Directions:
Where an image appears, leave it out; otherwise repeat the data exactly.

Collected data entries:
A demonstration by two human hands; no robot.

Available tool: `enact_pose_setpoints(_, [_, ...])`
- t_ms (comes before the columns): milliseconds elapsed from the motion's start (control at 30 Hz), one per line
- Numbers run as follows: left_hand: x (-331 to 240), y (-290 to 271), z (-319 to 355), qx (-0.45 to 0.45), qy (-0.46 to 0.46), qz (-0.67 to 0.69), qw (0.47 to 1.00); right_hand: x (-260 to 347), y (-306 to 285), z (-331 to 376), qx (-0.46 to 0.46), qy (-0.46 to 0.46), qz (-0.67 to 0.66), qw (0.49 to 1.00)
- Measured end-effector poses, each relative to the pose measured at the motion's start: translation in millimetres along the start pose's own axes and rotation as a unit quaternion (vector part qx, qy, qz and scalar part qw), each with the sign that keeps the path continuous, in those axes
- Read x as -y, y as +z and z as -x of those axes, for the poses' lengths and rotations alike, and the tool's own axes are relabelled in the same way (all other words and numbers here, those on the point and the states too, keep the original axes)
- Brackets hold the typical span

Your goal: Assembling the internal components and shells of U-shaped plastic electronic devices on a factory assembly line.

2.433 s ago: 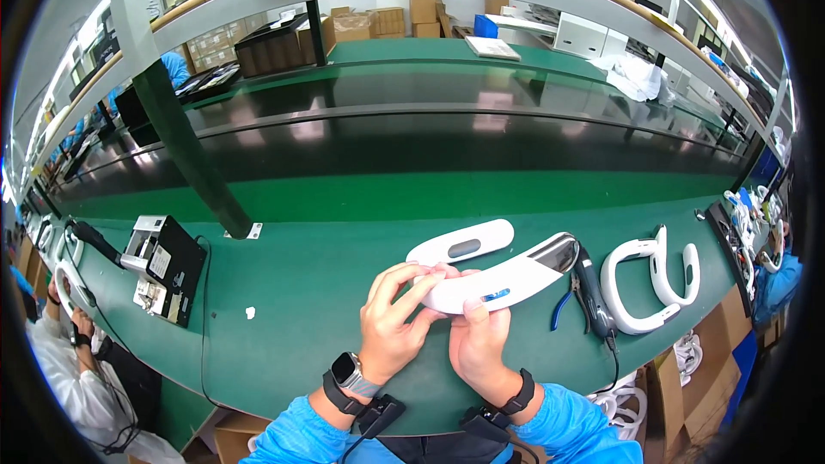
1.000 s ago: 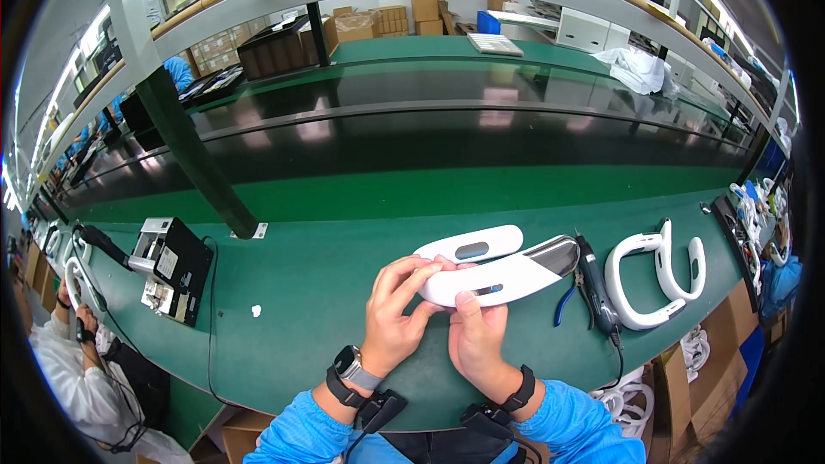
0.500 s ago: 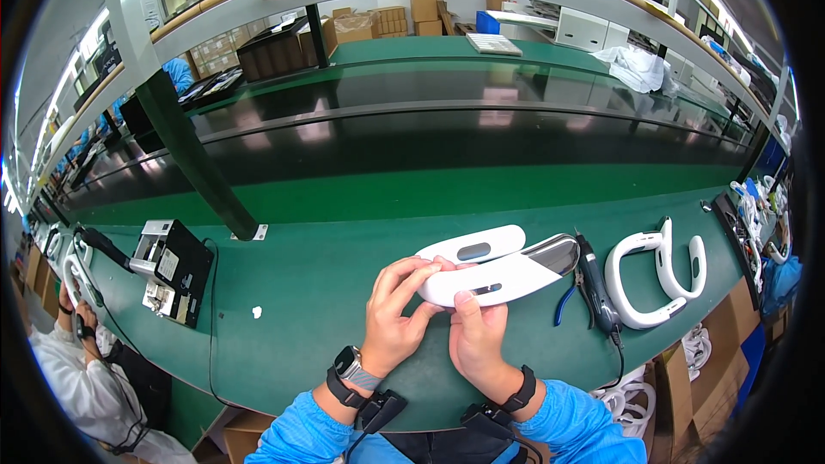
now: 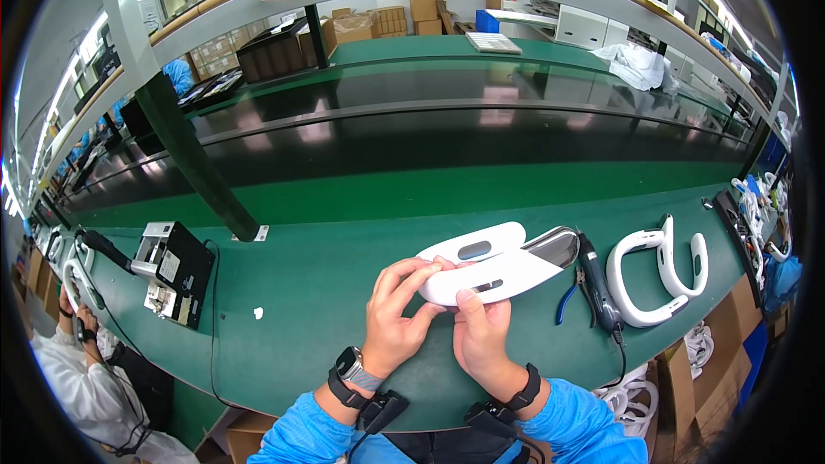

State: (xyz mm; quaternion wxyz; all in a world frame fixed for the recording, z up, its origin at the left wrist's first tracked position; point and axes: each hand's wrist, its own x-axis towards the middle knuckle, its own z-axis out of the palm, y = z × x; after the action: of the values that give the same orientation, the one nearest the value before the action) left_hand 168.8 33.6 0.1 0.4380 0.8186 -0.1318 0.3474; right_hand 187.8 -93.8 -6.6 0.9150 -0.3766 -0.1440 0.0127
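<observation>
Both hands hold a white curved plastic device above the green bench, its two arms lying nearly side by side. A dark oval inset shows on the far arm, a small slot on the near one. A glossy silver-grey piece sits at its right end. The fingers and thumb of my left hand close on the device's left end. From below, my right hand grips the near arm, its thumb beside the slot. The fingers behind the device are hidden.
To the right lie a black corded electric screwdriver, blue-handled pliers and a white curved housing. A black-and-silver machine stands left, its cable running along the bench. A person works at far left. Cardboard boxes flank the bench's right edge.
My right thumb has shifted slightly to the right and up along the near arm. Otherwise the grip and the device look almost the same.
</observation>
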Motion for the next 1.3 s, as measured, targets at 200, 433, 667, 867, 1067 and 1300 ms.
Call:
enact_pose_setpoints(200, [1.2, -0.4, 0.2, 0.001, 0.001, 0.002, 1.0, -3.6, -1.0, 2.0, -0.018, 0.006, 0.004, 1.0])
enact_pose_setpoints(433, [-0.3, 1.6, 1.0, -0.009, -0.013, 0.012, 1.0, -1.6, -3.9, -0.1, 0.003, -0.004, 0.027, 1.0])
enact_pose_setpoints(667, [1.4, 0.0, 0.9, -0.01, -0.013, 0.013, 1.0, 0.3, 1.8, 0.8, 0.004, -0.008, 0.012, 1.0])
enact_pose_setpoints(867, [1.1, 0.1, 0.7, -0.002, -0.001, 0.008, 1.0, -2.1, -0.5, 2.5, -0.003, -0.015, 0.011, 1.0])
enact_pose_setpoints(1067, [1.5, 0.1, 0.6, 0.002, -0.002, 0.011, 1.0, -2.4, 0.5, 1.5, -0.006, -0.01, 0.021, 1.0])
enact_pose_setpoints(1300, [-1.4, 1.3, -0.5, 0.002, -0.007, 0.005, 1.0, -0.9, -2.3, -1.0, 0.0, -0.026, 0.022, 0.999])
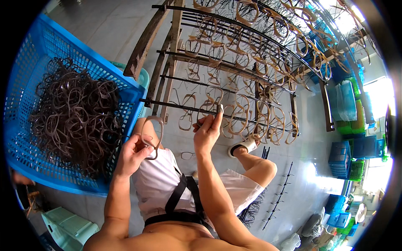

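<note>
My left hand (pixel 132 154) holds a brown eyeglass frame front (pixel 151 134) by its lower rim, just right of the blue basket (pixel 125 83). My right hand (pixel 208 130) is raised to the lowest dark bar of the rack (pixel 176 106), its fingers pinching another frame front (pixel 208 109) hanging on a pin there. Many similar tan frames (pixel 243 119) hang along the rack's bars. I sit with white shorts and a black strap across my lap.
The blue basket is filled with a tangled heap of dark frames (pixel 75 117). One frame (pixel 188 155) lies on the floor near my knee. A loose pinned bar (pixel 279 196) rests on the floor at right. Blue and green crates (pixel 351 157) stack at far right. A pale green stool (pixel 67 228) stands lower left.
</note>
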`<state>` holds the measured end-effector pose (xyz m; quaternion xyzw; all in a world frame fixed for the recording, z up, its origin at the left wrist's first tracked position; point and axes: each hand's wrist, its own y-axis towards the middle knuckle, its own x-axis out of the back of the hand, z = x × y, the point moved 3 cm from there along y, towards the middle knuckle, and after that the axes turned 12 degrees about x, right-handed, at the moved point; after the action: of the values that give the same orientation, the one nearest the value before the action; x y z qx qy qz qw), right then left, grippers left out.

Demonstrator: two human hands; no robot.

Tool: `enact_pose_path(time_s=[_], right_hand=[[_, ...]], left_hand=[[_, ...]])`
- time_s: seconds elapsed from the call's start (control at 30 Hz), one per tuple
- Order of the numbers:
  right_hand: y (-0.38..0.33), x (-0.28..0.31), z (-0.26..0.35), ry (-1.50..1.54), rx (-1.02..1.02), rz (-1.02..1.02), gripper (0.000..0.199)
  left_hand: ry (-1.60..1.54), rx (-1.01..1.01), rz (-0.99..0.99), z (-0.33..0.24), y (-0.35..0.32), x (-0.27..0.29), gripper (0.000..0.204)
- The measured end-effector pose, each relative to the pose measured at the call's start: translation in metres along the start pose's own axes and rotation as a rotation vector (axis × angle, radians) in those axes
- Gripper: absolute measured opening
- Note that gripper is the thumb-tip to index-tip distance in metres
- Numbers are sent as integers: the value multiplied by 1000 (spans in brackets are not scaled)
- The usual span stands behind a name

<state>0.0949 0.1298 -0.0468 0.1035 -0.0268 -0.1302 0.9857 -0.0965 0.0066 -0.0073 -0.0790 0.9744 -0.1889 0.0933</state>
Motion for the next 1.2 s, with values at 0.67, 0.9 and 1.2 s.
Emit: enact_pose_path(time_s=[0.67,0.9,1.2], right_hand=[[-43,21,91,-400,616,596,53],[-70,-7,54,430,88,616,69],[-25,-40,18,50,187,-43,25]], left_hand=[[454,48,371,-11,-7,-18,31],[-558,-92,56,-26,12,-23,15],[-88,-223,-216,-14,90,-30,27]])
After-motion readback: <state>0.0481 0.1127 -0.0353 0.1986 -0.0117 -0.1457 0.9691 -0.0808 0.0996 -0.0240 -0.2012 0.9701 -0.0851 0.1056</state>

Answer to this problem:
A demonstration by two human hands; no robot.

Available tool: `enact_pose_setpoints(_, [_, ...])`
- t_ms (comes before the columns): milliseconds elapsed from the motion's start (control at 30 Hz), one per line
- Numbers run as follows: left_hand: x (-331 to 240), y (-290 to 271), z (-319 to 355), qx (-0.45 to 0.45), qy (-0.46 to 0.46), qz (-0.67 to 0.69), qw (0.47 to 1.00); right_hand: x (-260 to 347), y (-306 to 285), z (-331 to 376), qx (-0.46 to 0.46), qy (-0.46 to 0.46), qz (-0.67 to 0.66), qw (0.49 to 1.00)
- Measured end-effector poses, each relative to the pose measured at the motion's start: translation in millimetres along the start pose's own axes and rotation as a unit quaternion (vector part qx, qy, qz and scalar part qw), each with the sign that keeps the path continuous, in those axes
- Read x as -y, y as +z and z as -x of those axes, for the poses' lengths and rotations alike, and the tool's own axes are relabelled in the same way (all other words and numbers here, those on the point and the states too, keep the original axes)
- Brackets hold the typical span

Your goal: Assembling the internal components and shells of U-shaped plastic electronic devices on a factory assembly line.

2.433 s ago: 
1.000 s ago: 
0.500 s ago: 
now: 

State: (xyz mm; quaternion wxyz; all in a world frame fixed for the recording, z up, its origin at the left wrist's first tracked position; point and axes: each hand's wrist, its own x-axis towards the middle knuckle, its own z-axis out of the palm, y = z × x; after the action: of the values that give the same orientation, the one nearest the value before the action) left_hand 168.8 33.6 0.1 0.4380 0.8186 -0.1318 0.3474; right_hand 187.8 -93.8 -6.6 0.9150 -0.3766 -0.1440 0.0127
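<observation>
Both hands hold a white curved plastic device above the green bench, its two arms lying nearly side by side. A dark oval inset shows on the far arm, a small slot on the near one. A glossy silver-grey piece sits at its right end. The fingers and thumb of my left hand close on the device's left end. From below, my right hand grips the near arm, its thumb beside the slot. The fingers behind the device are hidden.
To the right lie a black corded electric screwdriver, blue-handled pliers and a white curved housing. A black-and-silver machine stands left, its cable running along the bench. A person works at far left. Cardboard boxes flank the bench's right edge.
My right thumb has shifted slightly to the right and up along the near arm. Otherwise the grip and the device look almost the same.
</observation>
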Motion for the next 1.3 s, as measured, targets at 200, 433, 667, 867, 1067 and 1300 ms.
Call:
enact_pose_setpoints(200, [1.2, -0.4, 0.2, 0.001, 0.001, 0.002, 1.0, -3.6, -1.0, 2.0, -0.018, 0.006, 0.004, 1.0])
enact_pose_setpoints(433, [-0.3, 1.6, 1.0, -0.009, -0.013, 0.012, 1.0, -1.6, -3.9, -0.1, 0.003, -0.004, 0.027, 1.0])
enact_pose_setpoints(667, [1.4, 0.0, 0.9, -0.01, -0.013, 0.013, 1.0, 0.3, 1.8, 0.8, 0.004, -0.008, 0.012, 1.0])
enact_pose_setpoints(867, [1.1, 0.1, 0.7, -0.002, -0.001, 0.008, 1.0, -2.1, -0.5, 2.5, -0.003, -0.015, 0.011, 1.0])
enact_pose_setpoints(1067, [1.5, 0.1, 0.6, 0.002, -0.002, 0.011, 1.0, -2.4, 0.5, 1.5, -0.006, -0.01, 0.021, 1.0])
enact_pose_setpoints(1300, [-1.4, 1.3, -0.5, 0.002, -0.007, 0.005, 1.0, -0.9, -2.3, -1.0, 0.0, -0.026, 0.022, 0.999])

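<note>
My left hand (pixel 132 154) holds a brown eyeglass frame front (pixel 151 134) by its lower rim, just right of the blue basket (pixel 125 83). My right hand (pixel 208 130) is raised to the lowest dark bar of the rack (pixel 176 106), its fingers pinching another frame front (pixel 208 109) hanging on a pin there. Many similar tan frames (pixel 243 119) hang along the rack's bars. I sit with white shorts and a black strap across my lap.
The blue basket is filled with a tangled heap of dark frames (pixel 75 117). One frame (pixel 188 155) lies on the floor near my knee. A loose pinned bar (pixel 279 196) rests on the floor at right. Blue and green crates (pixel 351 157) stack at far right. A pale green stool (pixel 67 228) stands lower left.
</note>
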`<state>` holds the measured end-effector pose (xyz m; quaternion xyzw; all in a world frame fixed for the recording, z up, its origin at the left wrist's first tracked position; point and axes: each hand's wrist, its own y-axis towards the middle knuckle, its own x-axis out of the back of the hand, z = x × y, the point moved 3 cm from there along y, towards the middle knuckle, and after that the axes turned 12 degrees about x, right-handed, at the moved point; after the action: of the values that give the same orientation, the one nearest the value before the action; x y z qx qy qz qw), right then left, grippers left out.

Demonstrator: two human hands; no robot.

Tool: `enact_pose_path(time_s=[_], right_hand=[[_, ...]], left_hand=[[_, ...]])`
- time_s: seconds elapsed from the call's start (control at 30 Hz), one per tuple
- Order of the numbers:
  right_hand: y (-0.38..0.33), x (-0.28..0.31), z (-0.26..0.35), ry (-1.50..1.54), rx (-1.02..1.02), rz (-1.02..1.02), gripper (0.000..0.199)
  left_hand: ry (-1.60..1.54), rx (-1.01..1.01), rz (-0.99..0.99), z (-0.33..0.24), y (-0.35..0.32), x (-0.27..0.29), gripper (0.000..0.204)
- The measured end-effector pose, each relative to the pose measured at the call's start: translation in metres along the start pose's own axes and rotation as a rotation vector (axis × angle, radians) in those axes
- Gripper: absolute measured opening
- Note that gripper is the thumb-tip to index-tip distance in metres
- Numbers are sent as integers: the value multiplied by 1000 (spans in brackets are not scaled)
- The usual span stands behind a name

<state>0.0949 0.1298 -0.0468 0.1035 -0.0268 -0.1302 0.9857 -0.0965 0.0066 -0.0073 -0.0790 0.9744 -0.1889 0.0933</state>
Motion for the next 1.2 s, with values at 0.67, 0.9 and 1.2 s.
Emit: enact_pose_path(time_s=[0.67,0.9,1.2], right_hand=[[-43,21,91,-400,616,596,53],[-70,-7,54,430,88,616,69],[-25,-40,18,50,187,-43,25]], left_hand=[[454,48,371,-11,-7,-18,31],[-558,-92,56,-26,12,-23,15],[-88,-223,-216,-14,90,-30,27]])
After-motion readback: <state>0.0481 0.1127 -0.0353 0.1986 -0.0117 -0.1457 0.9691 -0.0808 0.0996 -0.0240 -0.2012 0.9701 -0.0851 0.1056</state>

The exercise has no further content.